The poet specifically remembers his father playing the, melodeon and his mother milking the cows.
The poet conveys something of the anticipation and excitement that he felt on that morning: “as I pulled on my trousers in a hurry, I knew something strange had happened”
As he looks out the door, his imagination takes over: to him, the stars seem to be dancing to his father’s music; the noise of the cows being milked also has a musical quality; to the poet, the stable is compared to where Jesus was born. The light that his mother uses is compared to the star of Bethlehem: “the light of her stable lamp was a star and the frost of Bethlehem made it twinkle”: three bushes on the horizon swaying in the wind remind the young child of the “Three Wise Kings”
The magical nature of this specific memory is interrupted by the screeching of “a water-hen” and by the sound of “mass-going feet” crunching “the wafer-ice on the potholes”.
We are reminded that even as a child, Kavanagh was already viewing the world through a poet’s eyes: “my child poet picked out the letters on the grey stone, in silver the wonder of a Christmas townland”

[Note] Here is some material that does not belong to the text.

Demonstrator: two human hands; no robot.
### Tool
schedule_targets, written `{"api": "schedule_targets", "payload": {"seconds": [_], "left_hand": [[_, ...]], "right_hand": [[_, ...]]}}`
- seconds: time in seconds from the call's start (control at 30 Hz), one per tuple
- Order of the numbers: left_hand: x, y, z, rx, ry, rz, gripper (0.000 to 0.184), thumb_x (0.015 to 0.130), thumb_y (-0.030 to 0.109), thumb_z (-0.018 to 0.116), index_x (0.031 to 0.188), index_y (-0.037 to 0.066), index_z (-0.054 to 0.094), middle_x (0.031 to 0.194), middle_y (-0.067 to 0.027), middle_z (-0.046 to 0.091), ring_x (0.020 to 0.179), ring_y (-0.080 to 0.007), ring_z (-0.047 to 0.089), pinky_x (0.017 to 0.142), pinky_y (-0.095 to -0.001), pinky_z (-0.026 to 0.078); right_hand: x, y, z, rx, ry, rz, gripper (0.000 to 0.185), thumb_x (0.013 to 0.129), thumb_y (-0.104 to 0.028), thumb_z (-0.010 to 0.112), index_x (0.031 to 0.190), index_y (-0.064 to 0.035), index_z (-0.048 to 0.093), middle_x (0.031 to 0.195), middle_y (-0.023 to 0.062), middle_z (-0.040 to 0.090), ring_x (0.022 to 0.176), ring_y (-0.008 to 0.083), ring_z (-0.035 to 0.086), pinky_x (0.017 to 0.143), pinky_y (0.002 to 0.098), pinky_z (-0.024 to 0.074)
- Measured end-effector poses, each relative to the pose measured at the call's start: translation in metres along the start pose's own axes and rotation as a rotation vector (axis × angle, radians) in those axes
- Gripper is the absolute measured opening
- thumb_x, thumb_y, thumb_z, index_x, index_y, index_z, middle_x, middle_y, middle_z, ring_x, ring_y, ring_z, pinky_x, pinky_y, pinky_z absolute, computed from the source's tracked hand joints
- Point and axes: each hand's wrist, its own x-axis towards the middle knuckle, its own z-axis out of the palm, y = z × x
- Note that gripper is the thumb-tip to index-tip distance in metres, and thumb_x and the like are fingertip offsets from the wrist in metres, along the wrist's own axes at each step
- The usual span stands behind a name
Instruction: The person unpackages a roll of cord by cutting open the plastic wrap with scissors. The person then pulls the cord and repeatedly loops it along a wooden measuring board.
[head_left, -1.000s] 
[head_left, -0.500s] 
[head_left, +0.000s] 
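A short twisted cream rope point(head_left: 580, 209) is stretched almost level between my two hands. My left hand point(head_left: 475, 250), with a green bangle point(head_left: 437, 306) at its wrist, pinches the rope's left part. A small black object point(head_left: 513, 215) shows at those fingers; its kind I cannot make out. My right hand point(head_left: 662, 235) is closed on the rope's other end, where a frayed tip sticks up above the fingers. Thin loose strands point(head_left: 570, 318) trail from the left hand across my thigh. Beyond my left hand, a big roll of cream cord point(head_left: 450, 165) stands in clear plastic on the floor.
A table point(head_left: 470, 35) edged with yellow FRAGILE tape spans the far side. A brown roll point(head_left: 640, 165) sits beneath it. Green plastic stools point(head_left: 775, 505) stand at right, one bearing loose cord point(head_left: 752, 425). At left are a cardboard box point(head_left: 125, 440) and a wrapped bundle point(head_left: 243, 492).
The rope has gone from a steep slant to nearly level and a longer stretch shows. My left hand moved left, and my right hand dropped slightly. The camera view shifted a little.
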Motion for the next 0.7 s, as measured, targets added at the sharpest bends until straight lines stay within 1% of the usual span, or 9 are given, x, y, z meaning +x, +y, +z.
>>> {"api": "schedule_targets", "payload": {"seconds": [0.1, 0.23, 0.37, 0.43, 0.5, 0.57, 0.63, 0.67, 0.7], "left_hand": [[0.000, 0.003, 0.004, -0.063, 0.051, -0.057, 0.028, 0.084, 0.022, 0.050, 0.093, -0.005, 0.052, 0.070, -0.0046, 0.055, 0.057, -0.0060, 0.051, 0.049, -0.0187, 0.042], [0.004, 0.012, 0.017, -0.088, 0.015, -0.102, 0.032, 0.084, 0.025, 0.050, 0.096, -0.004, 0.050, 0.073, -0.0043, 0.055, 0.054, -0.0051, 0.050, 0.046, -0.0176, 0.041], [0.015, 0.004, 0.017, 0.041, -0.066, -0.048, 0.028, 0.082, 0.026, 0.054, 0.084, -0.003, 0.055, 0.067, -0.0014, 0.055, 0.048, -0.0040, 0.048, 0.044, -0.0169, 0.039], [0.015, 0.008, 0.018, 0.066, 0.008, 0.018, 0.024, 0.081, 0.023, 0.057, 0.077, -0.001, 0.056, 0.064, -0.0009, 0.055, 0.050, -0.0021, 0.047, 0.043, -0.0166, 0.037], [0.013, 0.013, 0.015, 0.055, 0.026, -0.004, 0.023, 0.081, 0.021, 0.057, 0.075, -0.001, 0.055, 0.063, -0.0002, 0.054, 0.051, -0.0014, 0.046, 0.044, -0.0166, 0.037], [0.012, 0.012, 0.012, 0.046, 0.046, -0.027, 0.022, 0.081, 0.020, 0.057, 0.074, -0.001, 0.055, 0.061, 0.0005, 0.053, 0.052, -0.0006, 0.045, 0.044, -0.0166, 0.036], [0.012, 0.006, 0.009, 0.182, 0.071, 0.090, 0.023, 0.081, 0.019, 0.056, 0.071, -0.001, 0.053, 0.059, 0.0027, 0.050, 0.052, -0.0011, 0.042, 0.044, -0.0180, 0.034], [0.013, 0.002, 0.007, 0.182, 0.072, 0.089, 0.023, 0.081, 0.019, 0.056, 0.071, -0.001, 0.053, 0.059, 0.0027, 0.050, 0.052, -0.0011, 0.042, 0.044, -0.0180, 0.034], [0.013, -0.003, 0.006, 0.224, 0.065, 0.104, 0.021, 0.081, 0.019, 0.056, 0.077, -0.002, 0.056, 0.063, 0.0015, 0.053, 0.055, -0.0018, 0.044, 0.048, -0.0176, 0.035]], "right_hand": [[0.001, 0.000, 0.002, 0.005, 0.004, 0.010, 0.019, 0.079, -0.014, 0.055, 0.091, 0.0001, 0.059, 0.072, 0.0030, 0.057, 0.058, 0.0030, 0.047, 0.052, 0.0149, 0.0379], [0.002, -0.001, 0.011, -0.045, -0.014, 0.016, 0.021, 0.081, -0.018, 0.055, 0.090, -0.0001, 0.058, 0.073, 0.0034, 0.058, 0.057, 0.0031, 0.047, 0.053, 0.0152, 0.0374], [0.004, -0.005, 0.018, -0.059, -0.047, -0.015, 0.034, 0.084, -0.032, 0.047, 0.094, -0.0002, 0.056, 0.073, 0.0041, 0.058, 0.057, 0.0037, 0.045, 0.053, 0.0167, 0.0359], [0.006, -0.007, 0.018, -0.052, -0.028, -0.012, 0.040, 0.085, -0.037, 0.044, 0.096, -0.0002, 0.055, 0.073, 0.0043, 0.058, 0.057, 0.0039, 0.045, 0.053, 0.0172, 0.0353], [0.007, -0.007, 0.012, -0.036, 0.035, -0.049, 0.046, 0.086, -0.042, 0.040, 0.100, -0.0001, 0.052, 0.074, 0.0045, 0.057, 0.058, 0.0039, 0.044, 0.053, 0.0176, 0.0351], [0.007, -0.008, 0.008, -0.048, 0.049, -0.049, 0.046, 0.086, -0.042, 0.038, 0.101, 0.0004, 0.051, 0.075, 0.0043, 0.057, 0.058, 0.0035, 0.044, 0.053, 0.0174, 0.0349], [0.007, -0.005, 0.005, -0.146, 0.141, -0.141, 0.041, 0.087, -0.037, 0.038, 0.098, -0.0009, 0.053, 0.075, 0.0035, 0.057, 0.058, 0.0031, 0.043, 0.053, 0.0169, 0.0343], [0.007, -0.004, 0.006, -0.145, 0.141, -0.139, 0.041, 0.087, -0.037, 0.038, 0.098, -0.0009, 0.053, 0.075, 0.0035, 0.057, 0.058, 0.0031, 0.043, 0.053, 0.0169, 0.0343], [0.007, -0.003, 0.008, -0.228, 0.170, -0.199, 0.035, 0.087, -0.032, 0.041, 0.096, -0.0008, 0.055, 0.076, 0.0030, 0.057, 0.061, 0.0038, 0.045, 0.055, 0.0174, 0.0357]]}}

After his vision of the three wise kings on their way to worship the baby Jesus, the poet is again interrupted with reality, an old man passes by who comments on his father’s skill as a melodeon player.
The child is proud of the penknife he possibly got for Christmas. It makes him feel grown up: “I was six Christmases of age”.
As he looks over this winter townland, he says a prayer to the Virgin Mary. He sees the prayer as his gift like the gift of a “white rose pinned on the Virgin Mary’s blouse”
Imagery
This poem is dominated with sentimental/powerful/biblical/striking/strong/effective/descriptive imagery.
Light (stanza 1) symbolising a ray of light from heaven
Fruit tree (stanza 1) symbolic of the tree of knowledge.
Eating fruit (stanza 1) symbolises temptation = loss of innocence
“The gay garden that was childhood’s” is symbolic of childhood innocence
Stars in the morning east symbolise the Star of Bethlehem, create a sense of happiness
Light of his mothers stable lamp becomes the star of Bethlehem
Three whin bushes become the Three Wise Kings
Six nicks are symbols of his age
His prayer is symbolic of a gift to the Virgin Mary.
Childhood
The power of a child’s imagination is movingly illustrated when the young poet sees the story of Christmas come alive in the fields before him.
This poem captures the magical nature of Christmas in the eyes of a child. He describes waking excitedly on Christmas morning. He seems delighted with his penknife and proud to understand the meaning of Christmas.
This poem also laments the fact that childhood innocence cannot last forever. The poet suggests that as we grow older and acquire more knowledge of the world around us, we lose the ability to see the world as a wonderful, magical place.
The poet compares the loss of this childhood innocence to the banishment of Adam Garden of Eden. Childhood is seen as a lost garden of innocence to which the poet can never return. We can remember what it was like to be a child but we can never experience childhood innocence again.